- [YOUR INSTRUCTIONS]
Look in the data below for the line that contains "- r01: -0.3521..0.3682". Copy that line and the remaining lines exactly.

- [RECORDED INFORMATION]

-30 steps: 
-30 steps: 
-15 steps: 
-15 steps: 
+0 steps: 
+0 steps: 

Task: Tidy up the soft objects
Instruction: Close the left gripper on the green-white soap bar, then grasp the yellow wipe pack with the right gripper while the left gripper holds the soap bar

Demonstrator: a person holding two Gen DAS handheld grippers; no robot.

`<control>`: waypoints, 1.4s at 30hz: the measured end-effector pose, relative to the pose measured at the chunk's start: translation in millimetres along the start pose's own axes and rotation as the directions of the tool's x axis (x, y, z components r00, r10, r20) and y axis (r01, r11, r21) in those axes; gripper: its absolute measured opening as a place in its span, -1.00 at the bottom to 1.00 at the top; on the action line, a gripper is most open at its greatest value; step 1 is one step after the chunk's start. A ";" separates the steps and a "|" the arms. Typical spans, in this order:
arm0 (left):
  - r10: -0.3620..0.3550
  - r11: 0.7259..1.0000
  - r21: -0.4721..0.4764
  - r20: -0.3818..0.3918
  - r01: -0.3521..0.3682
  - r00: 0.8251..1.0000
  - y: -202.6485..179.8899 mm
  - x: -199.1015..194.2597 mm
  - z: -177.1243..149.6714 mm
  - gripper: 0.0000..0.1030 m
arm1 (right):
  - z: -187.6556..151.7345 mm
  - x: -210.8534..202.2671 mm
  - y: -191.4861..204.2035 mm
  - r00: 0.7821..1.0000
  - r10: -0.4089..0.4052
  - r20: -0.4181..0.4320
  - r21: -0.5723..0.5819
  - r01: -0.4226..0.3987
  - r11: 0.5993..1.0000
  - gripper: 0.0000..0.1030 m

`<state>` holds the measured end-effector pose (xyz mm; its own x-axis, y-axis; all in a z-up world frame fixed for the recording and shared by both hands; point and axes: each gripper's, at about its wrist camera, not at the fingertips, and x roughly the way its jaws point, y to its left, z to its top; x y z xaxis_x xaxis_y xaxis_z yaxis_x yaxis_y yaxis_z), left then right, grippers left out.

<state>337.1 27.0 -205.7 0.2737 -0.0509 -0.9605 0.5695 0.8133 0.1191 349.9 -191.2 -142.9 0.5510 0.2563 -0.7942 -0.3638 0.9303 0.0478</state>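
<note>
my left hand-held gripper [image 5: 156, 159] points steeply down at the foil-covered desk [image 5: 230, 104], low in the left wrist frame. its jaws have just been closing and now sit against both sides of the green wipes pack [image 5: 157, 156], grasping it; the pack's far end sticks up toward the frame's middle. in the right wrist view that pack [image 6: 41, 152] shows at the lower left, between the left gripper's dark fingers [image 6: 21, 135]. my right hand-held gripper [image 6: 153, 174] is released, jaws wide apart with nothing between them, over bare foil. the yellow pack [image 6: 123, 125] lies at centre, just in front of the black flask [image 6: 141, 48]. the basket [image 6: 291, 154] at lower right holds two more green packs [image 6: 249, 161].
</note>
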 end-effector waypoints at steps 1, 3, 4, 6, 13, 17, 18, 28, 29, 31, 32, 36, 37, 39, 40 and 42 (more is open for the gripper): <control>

- [ANSWER SECTION]
  - r01: -0.3521..0.3682
  - r00: 0.8251..1.0000
  - y: -202.6485..179.8899 mm
  - x: -199.1015..194.2597 mm
  - z: -177.1243..149.6714 mm
  - gripper: 0.0000..0.1030 m
arm1 (right):
  - z: -187.6556..151.7345 mm
  - x: -210.8534..202.2671 mm
  - y: -191.4861..204.2035 mm
  - r00: 0.7821..1.0000
  - r10: -0.4089..0.4052
  - r20: -0.4181..0.4320
  - r21: -0.5723..0.5819
  - r01: -0.4226..0.3987
  - r11: 0.5993..1.0000
  - gripper: 0.0000..0.1030 m

`<state>` holds the measured end-effector pose (xyz mm; its own x-axis, y-axis; all in a z-up world frame fixed for the recording and shared by both hands; point and axes: each gripper's, at about its wrist camera, not at the fingertips, and x roughly the way its jaws point, y to its left, z to its top; x y z xaxis_x xaxis_y xaxis_z yaxis_x yaxis_y yaxis_z), left then right, grippers left out.

<state>337.1 27.0 -205.7 0.2737 -0.0509 -0.9605 0.5695 0.8133 0.1191 349.9 -191.2 -142.9 0.5510 0.2563 -0.7942 -0.3638 0.9303 0.0478</state>
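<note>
my left hand-held gripper [image 5: 156, 159] points steeply down at the foil-covered desk [image 5: 230, 104], low in the left wrist frame. its jaws have just been closing and now sit against both sides of the green wipes pack [image 5: 157, 156], grasping it; the pack's far end sticks up toward the frame's middle. in the right wrist view that pack [image 6: 41, 152] shows at the lower left, between the left gripper's dark fingers [image 6: 21, 135]. my right hand-held gripper [image 6: 153, 174] is released, jaws wide apart with nothing between them, over bare foil. the yellow pack [image 6: 123, 125] lies at centre, just in front of the black flask [image 6: 141, 48]. the basket [image 6: 291, 154] at lower right holds two more green packs [image 6: 249, 161].
</note>
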 end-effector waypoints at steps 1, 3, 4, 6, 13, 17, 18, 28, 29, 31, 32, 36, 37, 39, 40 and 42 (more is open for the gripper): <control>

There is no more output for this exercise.